Comme le dit très justement M. Jean-Marie Kunstmann, vice-président de la Fédération des CECOS, praticien hospitalier à l'hôpital Cochin : « L'anonymat permet de dépersonnaliser les gamètes, ce qui facilite leur réinvestissement et leur humanisation par le couple receveur ».
Gardons toujours à l'esprit que la procréation par don de gamètes résulte avant tout et principalement du désir d'un homme et d'une femme de marquer leur union en se perpétuant dans une descendance, malgré les problèmes médicaux qui les ont contraints à recourir à un tiers donneur. L'origine de l'enfant né de ce don, c'est bien la concrétisation de la volonté de ces deux personnes de devenir parents. Le principe de l'anonymat favorise cette conception du rôle irremplaçable de la filiation psychique.
L'anonymat a toujours pour corollaire de garantir la gratuité, principes qui ont, dès 1994, consacré un principe de niveau plus essentiel encore, celui de non-patrimonialité du corps humain : si mon corps est moi, par contre, il n'est pas à moi.

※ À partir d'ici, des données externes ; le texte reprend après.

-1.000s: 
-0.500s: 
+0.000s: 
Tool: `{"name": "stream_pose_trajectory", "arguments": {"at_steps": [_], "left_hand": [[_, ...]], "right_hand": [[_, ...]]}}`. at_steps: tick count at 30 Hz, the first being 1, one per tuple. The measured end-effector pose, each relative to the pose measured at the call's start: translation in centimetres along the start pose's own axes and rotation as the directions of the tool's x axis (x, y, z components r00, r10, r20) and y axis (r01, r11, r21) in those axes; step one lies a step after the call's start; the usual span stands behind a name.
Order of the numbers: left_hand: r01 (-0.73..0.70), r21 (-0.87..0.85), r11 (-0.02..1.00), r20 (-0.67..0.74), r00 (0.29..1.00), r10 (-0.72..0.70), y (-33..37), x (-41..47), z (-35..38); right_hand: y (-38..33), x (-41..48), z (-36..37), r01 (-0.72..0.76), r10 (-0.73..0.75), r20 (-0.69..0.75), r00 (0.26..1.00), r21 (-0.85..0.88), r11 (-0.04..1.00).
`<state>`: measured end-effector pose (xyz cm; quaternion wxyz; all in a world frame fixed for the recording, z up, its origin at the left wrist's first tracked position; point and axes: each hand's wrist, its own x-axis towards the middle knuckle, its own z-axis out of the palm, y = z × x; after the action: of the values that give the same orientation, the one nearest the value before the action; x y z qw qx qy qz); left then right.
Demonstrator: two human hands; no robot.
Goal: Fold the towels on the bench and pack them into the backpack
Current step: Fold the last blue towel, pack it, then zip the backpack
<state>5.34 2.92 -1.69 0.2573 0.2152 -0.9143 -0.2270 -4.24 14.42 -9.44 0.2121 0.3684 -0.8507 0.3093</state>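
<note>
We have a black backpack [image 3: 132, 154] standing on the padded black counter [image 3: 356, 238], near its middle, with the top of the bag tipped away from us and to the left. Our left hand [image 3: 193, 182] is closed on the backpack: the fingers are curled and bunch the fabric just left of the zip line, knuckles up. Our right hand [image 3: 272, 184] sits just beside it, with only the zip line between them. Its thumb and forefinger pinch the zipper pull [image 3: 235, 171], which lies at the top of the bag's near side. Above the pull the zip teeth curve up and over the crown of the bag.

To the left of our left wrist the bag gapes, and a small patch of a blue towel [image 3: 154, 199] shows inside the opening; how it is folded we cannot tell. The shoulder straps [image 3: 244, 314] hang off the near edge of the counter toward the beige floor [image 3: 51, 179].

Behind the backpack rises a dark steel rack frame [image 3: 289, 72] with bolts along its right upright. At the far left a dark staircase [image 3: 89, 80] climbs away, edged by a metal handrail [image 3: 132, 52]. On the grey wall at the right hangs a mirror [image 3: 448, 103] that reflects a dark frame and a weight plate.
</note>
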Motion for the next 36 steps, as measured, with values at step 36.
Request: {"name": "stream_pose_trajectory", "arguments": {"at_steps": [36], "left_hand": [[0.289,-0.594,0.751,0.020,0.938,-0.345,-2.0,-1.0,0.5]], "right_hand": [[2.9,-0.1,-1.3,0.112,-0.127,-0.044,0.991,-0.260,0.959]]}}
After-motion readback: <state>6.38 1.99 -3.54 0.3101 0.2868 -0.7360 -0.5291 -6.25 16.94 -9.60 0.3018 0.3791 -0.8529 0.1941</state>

Les règles de l'anonymat et de la gratuité du don marquent clairement que nous refusons de faire la moindre concession à ceux qui, d'une façon ou d'une autre, nous presseraient un jour de nous situer sur le terrain de l'échange calculé quand nous avons délibérément pris le parti de nous installer sur celui de la solidarité désintéressée. Avec le don anonyme et gratuit, les éléments et les produits de mon corps ne sont pas hors usage, mais ils doivent être assurément hors commerce et plus généralement hors contrat.
En écornant si peu que ce soit le principe de l'anonymat, je suis convaincu que, tôt ou tard, et malgré nous, nous nous retrouverions confrontés à l'échange contractuel et, du même coup, à la mise à mal du principe de non-patrimonialité du corps humain.